__YOUR ASSIGNMENT__:
Within this listing, how many lines carry the string "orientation"? State the number only.

__ENTRIES SHOWN__:
┌────────

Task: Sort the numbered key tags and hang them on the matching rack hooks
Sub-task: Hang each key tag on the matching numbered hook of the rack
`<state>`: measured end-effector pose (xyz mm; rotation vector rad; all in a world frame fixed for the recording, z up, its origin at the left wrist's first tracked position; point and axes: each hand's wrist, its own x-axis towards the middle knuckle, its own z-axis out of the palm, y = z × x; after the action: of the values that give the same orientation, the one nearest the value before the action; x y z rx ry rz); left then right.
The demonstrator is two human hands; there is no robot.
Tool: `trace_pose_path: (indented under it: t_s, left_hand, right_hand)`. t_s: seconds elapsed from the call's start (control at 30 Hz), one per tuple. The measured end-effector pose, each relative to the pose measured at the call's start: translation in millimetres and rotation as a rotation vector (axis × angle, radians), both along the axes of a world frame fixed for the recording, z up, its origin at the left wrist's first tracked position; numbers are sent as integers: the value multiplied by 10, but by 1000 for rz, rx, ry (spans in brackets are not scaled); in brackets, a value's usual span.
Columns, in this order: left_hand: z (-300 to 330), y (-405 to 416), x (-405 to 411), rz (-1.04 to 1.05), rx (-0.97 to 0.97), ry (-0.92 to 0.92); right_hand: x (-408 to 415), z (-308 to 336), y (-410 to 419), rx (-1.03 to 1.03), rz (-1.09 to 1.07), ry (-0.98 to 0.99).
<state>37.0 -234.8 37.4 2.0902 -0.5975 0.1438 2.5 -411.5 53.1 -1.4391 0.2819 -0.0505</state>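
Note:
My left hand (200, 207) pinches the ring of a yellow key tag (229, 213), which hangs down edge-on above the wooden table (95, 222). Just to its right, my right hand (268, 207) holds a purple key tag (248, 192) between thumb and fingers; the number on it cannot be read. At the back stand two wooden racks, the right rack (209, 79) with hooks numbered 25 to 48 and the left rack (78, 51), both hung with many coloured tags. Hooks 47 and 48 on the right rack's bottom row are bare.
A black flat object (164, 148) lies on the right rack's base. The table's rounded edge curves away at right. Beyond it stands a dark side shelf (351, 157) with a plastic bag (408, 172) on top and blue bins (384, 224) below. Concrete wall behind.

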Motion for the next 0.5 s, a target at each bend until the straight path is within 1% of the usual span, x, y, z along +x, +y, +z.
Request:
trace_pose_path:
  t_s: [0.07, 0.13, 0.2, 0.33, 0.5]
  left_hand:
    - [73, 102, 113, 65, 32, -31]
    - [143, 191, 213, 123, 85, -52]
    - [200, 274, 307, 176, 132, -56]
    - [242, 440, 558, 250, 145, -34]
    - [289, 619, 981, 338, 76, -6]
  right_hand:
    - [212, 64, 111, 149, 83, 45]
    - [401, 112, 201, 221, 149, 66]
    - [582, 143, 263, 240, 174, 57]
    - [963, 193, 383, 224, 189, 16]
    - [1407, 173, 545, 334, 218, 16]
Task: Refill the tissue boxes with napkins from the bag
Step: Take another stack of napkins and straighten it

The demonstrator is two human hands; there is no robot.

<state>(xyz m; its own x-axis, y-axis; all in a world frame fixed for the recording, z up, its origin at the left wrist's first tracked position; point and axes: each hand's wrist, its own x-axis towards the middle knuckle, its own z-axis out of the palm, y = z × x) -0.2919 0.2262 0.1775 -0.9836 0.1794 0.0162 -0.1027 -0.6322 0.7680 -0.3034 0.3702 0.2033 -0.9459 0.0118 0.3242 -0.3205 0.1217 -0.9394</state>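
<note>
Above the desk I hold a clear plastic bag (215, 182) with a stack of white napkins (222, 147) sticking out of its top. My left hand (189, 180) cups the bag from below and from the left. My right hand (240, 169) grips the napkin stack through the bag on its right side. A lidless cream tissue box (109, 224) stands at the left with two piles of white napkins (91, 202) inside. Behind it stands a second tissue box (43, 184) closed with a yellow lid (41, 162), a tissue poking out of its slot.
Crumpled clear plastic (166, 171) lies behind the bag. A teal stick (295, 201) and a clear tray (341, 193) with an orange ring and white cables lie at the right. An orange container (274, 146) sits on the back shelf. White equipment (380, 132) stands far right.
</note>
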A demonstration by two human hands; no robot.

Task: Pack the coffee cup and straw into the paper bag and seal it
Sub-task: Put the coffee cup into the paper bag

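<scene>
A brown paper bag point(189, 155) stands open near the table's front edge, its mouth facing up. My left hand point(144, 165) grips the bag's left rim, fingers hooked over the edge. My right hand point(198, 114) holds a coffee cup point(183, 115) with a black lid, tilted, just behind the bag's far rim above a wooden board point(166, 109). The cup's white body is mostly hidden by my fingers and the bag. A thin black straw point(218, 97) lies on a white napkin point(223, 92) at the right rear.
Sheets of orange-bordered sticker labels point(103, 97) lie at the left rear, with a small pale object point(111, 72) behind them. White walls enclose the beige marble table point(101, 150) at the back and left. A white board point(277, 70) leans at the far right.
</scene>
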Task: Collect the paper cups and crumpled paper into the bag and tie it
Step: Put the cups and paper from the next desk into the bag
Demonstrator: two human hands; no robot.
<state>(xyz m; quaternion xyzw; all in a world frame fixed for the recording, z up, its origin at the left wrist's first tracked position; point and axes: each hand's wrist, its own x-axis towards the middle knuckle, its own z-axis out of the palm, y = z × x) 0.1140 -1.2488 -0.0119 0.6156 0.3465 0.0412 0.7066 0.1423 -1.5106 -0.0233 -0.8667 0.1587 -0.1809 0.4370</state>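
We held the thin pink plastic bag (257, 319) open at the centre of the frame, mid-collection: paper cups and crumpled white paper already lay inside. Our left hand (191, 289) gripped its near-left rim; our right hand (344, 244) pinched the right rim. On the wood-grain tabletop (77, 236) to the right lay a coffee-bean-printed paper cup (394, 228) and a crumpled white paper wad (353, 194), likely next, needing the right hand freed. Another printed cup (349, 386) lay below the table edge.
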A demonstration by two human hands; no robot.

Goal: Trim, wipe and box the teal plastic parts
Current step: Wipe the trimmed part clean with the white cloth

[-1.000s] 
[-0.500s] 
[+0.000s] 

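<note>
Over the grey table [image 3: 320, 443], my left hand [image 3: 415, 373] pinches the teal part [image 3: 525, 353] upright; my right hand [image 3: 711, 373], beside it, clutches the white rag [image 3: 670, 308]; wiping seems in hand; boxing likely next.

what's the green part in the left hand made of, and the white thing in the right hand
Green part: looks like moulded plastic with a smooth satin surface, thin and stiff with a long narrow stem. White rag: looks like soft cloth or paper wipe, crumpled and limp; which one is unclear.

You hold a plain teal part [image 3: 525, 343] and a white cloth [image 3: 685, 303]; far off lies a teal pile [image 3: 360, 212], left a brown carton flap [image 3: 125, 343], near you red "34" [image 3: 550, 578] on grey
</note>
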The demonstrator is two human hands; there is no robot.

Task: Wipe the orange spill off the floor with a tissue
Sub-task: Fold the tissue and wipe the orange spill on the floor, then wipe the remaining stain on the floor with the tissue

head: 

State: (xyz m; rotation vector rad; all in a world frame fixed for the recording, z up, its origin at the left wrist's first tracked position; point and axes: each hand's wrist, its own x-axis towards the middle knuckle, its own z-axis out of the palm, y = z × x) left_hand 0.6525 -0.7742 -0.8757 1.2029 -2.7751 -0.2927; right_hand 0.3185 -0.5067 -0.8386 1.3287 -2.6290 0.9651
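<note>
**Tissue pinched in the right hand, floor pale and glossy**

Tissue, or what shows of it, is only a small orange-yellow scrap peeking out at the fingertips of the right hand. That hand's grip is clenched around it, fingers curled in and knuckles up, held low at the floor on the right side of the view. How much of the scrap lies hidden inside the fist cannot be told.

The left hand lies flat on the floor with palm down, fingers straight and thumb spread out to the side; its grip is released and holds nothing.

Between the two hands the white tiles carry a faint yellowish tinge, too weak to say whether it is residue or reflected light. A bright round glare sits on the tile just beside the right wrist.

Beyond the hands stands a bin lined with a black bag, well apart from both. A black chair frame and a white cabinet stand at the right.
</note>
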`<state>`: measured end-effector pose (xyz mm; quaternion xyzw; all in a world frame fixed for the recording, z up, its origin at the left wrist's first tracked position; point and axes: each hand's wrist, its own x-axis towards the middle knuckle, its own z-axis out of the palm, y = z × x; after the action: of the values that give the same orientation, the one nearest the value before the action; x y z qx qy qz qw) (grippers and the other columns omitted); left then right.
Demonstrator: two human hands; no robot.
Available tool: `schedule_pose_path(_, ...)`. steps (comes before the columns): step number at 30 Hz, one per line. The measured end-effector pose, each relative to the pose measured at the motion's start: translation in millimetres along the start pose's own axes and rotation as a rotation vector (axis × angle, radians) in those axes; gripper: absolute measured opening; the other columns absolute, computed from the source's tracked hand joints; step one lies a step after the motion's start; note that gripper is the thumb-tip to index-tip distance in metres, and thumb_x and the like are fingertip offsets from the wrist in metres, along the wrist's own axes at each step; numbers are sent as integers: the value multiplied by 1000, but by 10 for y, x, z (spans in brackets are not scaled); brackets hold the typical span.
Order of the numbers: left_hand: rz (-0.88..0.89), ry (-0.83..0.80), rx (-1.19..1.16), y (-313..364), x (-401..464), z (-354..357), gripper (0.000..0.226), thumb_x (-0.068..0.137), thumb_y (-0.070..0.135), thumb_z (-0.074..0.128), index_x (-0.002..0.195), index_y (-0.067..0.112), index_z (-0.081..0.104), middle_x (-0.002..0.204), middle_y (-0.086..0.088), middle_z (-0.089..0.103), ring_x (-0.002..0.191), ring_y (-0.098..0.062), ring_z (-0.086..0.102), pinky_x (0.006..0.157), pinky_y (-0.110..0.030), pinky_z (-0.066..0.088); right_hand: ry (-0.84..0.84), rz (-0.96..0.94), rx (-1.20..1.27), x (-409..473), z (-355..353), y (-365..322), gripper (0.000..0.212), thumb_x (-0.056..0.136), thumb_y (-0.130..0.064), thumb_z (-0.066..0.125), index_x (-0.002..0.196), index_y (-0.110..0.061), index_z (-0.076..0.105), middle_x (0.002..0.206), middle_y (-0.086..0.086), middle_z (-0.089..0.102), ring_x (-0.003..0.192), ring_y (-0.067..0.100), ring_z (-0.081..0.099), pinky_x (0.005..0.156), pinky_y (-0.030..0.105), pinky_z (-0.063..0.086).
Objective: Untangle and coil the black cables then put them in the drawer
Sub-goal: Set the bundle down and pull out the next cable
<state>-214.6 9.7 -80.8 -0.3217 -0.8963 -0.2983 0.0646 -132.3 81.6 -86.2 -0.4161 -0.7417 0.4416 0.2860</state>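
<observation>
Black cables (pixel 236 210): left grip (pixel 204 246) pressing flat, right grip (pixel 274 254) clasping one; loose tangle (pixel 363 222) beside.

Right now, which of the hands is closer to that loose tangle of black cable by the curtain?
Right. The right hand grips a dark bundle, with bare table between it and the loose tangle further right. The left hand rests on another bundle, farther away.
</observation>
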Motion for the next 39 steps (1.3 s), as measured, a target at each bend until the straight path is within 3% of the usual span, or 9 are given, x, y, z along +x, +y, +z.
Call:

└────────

__WRITTEN ANSWER__:
2